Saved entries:
▼▼▼

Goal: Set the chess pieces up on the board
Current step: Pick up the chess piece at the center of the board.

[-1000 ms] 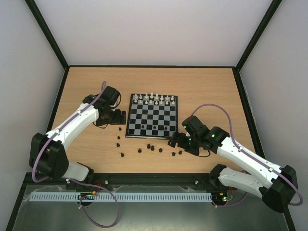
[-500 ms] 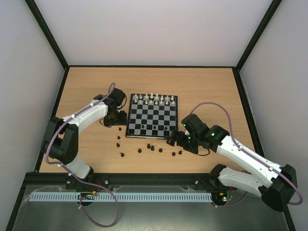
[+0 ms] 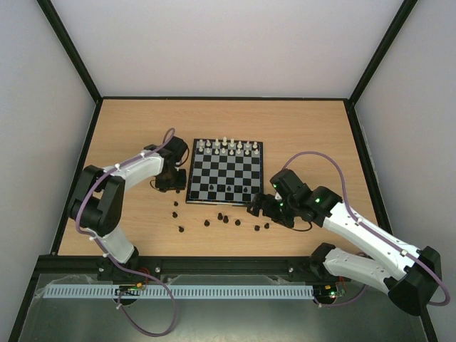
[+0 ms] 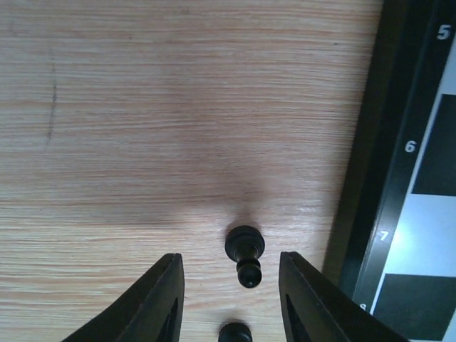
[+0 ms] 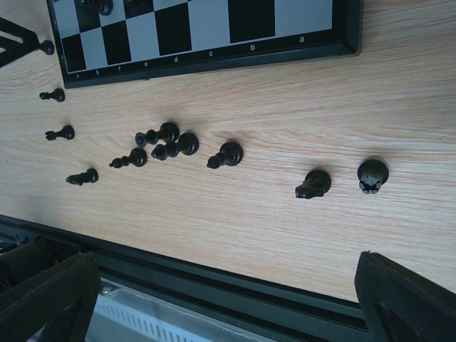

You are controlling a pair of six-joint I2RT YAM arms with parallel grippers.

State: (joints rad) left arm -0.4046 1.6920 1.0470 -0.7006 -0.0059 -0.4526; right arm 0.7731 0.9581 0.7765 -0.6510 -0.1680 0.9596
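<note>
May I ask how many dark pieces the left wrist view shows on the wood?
2: one piece between the left end effector fingers, another piece cut off at the bottom edge. Others may be hidden.

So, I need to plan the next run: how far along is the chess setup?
Done: white pieces stand in two rows along the board's far edge. In hand: the left gripper straddles a black pawn beside the board, not yet gripping; the right gripper hangs open over loose black pieces. Left: most of black sits off the board on the table; only a few stand on the board.
</note>
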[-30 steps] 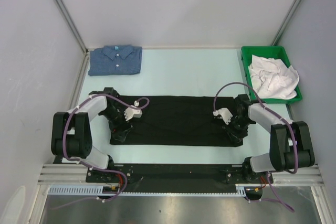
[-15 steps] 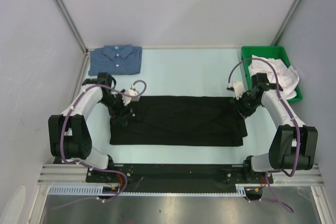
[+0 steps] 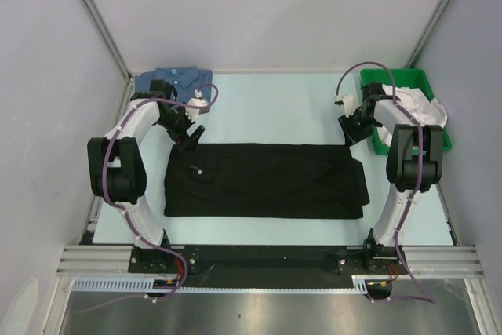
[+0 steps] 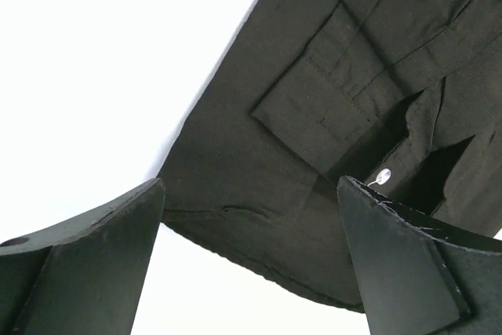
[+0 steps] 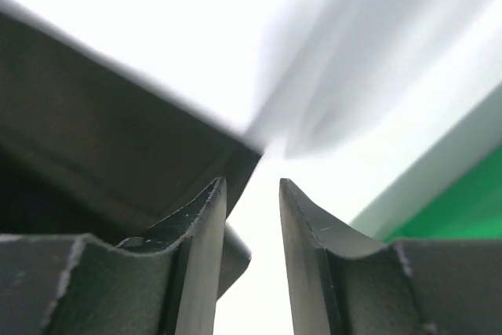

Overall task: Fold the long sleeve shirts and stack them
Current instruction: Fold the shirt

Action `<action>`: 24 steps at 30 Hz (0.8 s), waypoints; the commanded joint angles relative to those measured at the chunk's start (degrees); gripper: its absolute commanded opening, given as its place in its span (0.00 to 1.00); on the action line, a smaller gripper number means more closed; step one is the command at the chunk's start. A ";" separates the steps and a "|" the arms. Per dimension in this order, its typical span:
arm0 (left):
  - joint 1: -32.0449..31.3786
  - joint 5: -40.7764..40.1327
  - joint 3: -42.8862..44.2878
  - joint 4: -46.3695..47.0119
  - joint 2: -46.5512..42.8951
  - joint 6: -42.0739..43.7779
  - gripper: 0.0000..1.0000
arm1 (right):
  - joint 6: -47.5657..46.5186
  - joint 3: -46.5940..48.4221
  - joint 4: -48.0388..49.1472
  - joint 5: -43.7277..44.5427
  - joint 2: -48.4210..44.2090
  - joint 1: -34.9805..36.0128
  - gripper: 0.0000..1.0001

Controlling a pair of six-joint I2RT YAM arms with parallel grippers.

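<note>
left gripper (image 4: 249, 187) spread wide and empty, hanging just over a corner of the black shirt (image 4: 235, 154) - a long flat band below, likely laid out for its next fold. right gripper (image 5: 252, 187) keeps only a narrow empty gap, the green bin (image 5: 463, 225) beside it. the blue shirt (image 3: 161, 82) lies folded beyond the left gripper - probably the stack's base.

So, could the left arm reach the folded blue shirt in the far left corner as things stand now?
Probably yes. The left end effector hangs open over the far left corner of the black shirt, just beside the blue shirt, and nothing stands between them.
</note>
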 commanded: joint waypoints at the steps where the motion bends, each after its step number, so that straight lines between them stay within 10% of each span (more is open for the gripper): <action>1: 0.38 -0.28 1.70 0.63 -0.05 -2.48 0.98 | -0.26 4.99 -0.64 0.66 3.43 0.31 0.41; 9: 0.38 -1.16 -2.69 2.91 -1.02 -4.59 0.98 | -5.18 5.07 -7.76 -2.15 6.68 1.71 0.37; 14: 2.75 -0.46 -4.19 3.70 -1.81 -6.96 0.98 | -9.39 8.75 -10.40 -2.16 8.44 4.35 0.00; 24: 5.39 0.25 -5.94 8.53 -4.88 -13.82 0.98 | -4.92 31.66 5.76 10.67 21.16 7.95 0.00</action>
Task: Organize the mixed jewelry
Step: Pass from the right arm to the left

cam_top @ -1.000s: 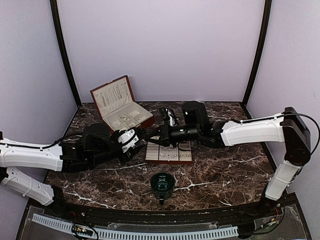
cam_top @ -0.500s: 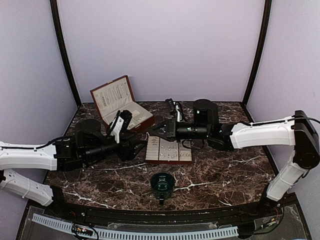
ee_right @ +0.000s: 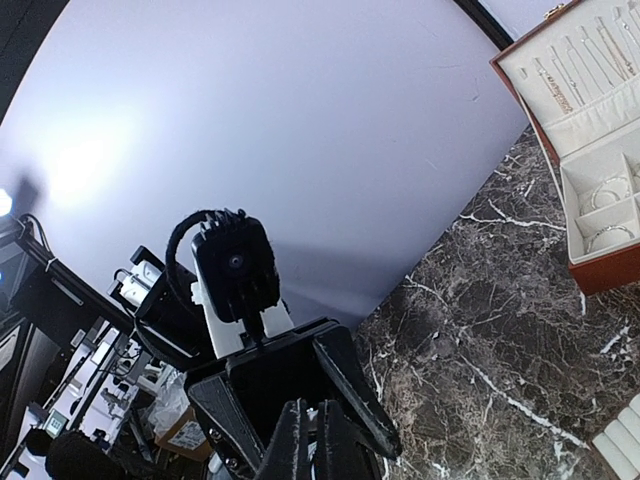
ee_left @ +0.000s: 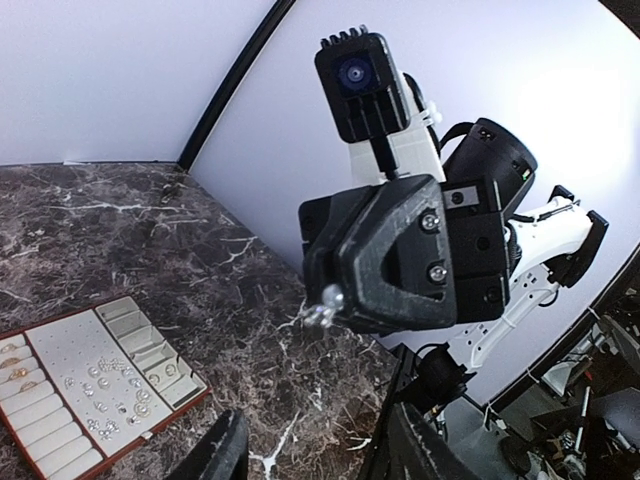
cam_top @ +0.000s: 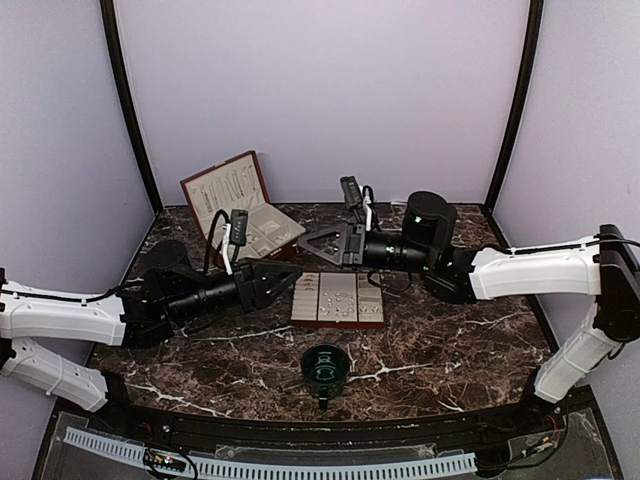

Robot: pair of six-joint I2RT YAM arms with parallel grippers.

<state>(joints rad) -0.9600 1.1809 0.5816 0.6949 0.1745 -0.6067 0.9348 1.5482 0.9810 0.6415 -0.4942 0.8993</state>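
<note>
On the marble table (cam_top: 450, 340), at centre: a flat padded tray (cam_top: 338, 324), with the mixed jewelry (cam_top: 335, 295) scattered as small glinting bits over its cream middle panel. Same tray low at 8 o'clock in the left wrist view, the silvery bits bunched on one panel there.

At 9 o'clock of the tray, raised off the table: left gripper (cam_top: 293, 279), pointing toward 3 o'clock, jaws parted to a middling gap with nothing between them. Both fingers (ee_left: 222, 455) well apart at the bottom edge of its own camera.

At 11 o'clock of the tray, also in the air: right gripper (cam_top: 304, 247), pointing toward 9 o'clock, jaws pressed together, pinching a tiny silvery piece (ee_left: 322, 308) at the very tip. Tip facing tip with the left one, near but apart.

At 10 o'clock of the tray: open red-brown jewelry box (cam_top: 262, 232), lid standing up, thin chains (ee_right: 590, 55) laid out inside the lid, hoops (ee_right: 598, 192) in the cream compartments.

At 6 o'clock of the tray, toward the near edge: dark green cup (cam_top: 325, 366), upright.
</note>
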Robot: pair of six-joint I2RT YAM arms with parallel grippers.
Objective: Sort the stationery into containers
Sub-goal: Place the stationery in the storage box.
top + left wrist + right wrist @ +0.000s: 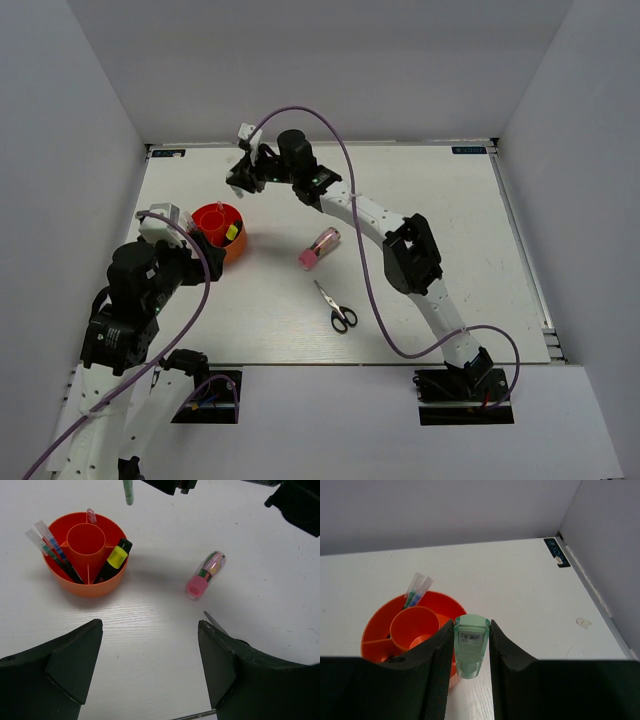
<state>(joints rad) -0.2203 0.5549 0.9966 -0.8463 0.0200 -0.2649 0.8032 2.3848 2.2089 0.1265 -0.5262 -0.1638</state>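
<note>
Right gripper (471,666) is clamped on a pale-green translucent capsule-shaped piece (471,632), held upright just beyond the far rim of the round red-orange plastic divided pot (380,620). Best done, I judge, by centring it over a free outer compartment, lowering between the dividers, then releasing. Left gripper (150,630) hangs open near the pot.

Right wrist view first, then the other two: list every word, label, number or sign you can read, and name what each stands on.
No text reads clearly in any view.
White barcode label on the pale-green plastic pen in the right pincer: print too small.
Blue corner sticker: white marks blurred.
Pink cylindrical tube: coloured print, no legible words.
</note>
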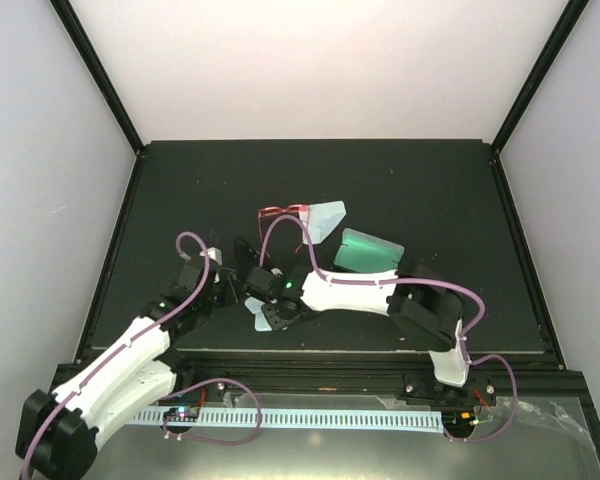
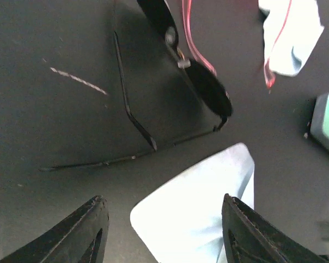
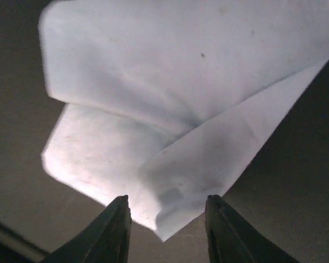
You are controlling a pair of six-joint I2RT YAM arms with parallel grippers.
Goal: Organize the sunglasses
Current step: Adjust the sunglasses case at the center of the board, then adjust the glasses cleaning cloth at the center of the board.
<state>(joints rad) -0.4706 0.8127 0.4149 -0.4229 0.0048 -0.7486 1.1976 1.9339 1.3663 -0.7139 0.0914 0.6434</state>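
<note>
Approach step, I judge: left gripper (image 2: 163, 201), jaws spread wide and empty, faces black pair (image 2: 208, 90) lying unfolded; right gripper (image 3: 167, 201), likewise spread and empty, over cloth (image 3: 170, 98); next I need a clean frame pinch.

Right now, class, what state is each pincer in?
Left pincer: open, holding nothing.
Right pincer: open, straddling a corner of the pale blue cloth.
</note>
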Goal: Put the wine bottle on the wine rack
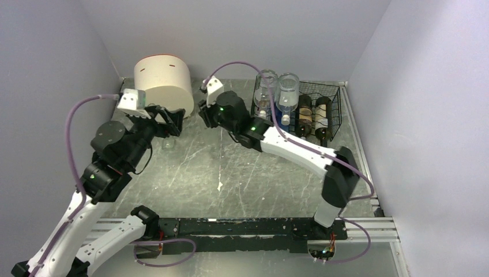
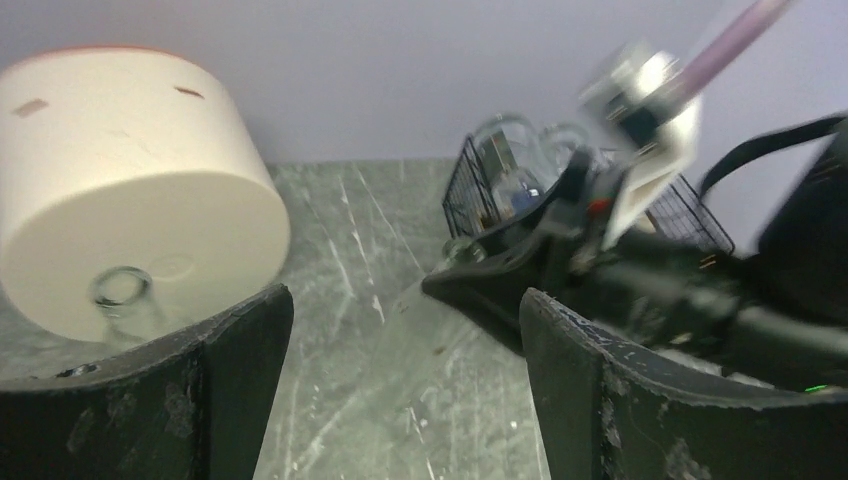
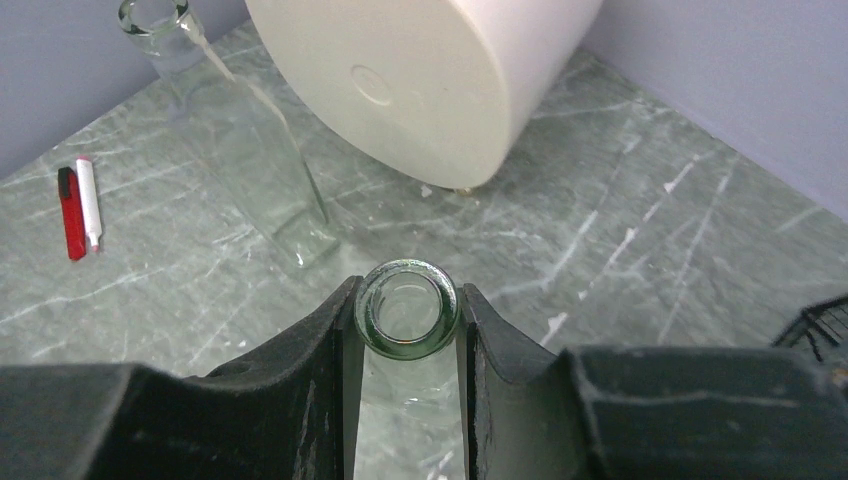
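A clear glass wine bottle stands with its mouth between my right gripper's fingers. My right gripper is shut on its neck, left of the wine rack. The black wire wine rack sits at the back right and holds two clear and two dark bottles. A second clear bottle stands free in front of the cream container, seen in the left wrist view just left of my left finger. My left gripper is open and holds nothing, with bare table between its fingers.
A cream cylindrical container lies at the back left against the wall. A red marker and a white marker lie on the table. The two grippers are close together in the middle back. Walls close in on three sides.
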Controlling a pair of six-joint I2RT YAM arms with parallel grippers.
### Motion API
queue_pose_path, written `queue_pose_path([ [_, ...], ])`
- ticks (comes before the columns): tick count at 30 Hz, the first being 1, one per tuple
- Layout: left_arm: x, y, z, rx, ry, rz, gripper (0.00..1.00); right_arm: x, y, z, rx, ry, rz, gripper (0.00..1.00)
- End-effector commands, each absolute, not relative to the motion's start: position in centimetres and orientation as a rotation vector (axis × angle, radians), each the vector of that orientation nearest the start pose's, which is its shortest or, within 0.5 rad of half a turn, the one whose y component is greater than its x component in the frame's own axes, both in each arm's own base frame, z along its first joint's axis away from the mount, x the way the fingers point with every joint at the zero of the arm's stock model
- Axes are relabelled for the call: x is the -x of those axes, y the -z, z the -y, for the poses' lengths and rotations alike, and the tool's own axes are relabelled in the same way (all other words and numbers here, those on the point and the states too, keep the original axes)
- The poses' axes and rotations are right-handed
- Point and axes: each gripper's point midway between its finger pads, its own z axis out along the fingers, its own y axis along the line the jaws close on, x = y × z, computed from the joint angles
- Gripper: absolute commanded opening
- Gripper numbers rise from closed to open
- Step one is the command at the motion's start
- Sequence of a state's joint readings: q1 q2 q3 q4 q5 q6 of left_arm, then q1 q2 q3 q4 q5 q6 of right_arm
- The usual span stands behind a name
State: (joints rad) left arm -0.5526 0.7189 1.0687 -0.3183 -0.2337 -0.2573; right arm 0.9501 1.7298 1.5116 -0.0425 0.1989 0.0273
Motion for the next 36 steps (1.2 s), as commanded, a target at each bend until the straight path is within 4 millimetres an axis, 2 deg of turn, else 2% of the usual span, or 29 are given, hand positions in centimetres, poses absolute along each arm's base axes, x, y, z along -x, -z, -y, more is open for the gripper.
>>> queue_pose_path([
  [1,-25.1,-37.7,15.5,-0.147,0.622,-1.532,0.88,-32.3,-33.1,-37.9,0.583,-0.528,-1.641,0.0],
  [7,-25.1,-30.9,19.1,-0.323,0.728,-1.56,0.87,-29.7,-32.9,-33.1,0.489,-0.529,-1.671,0.0],
  [11,-24.6,-26.4,21.7,-0.469,0.817,-1.582,0.88,-28.3,-33.1,-31.2,0.445,-0.561,-1.676,0.0],
  [17,-22.9,-23.9,25.6,-0.609,1.06,-1.545,0.91,-27.2,-33.4,-29.5,0.391,-0.585,-1.685,0.0],
  [19,-21.9,-22.0,26.6,-0.699,1.106,-1.528,0.95,-27.0,-33.4,-29.2,0.375,-0.589,-1.693,0.0],
  [22,-21.3,-19.5,27.5,-0.776,1.08,-1.491,1.0,-26.7,-33.5,-29.0,0.363,-0.606,-1.696,0.0],
  [26,-20.7,-18.1,28.9,-0.863,1.048,-1.416,0.99,-26.1,-34.0,-29.2,0.378,-0.641,-1.686,0.0],
  [28,-21.3,-17.4,29.2,-0.858,1.009,-1.428,1.0,-25.8,-34.1,-29.3,0.393,-0.654,-1.686,0.0],
  [36,-23.6,-17.7,28.7,-0.799,0.879,-1.349,1.0,-24.1,-34.4,-29.7,0.476,-0.735,-1.656,0.0],
])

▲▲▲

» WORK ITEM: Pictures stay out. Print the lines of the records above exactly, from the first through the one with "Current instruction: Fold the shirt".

» WRITTEN RESPONSE:
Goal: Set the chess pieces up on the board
Current step: Pick up the chess piece at the center of the board.

[-1000 ms] 
[-500 ms] 
[+0 ms] 
[+0 ms] 
[+0 ms] 

You are controlling a pair of six-joint I2RT YAM arms with parallel grippers.

State: (joints rad) left arm -0.4046 1.6920 1.0470 -0.7006 -0.0059 -0.4526; right arm 0.7731 0.9581 0.7765 -0.6510 -0.1680 0.9596
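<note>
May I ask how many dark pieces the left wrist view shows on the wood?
2: one piece between the left end effector fingers, another piece cut off at the bottom edge. Others may be hidden.

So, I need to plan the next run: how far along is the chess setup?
Done: white pieces stand in two rows along the board's far edge. In hand: the left gripper straddles a black pawn beside the board, not yet gripping; the right gripper hangs open over loose black pieces. Left: most of black sits off the board on the table; only a few stand on the board.
</note>
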[-30 steps] 
[-15 steps] 
[+0 steps] 
[+0 steps] 
[+0 steps] 

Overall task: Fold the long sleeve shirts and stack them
Current instruction: Fold the shirt

That concludes the response.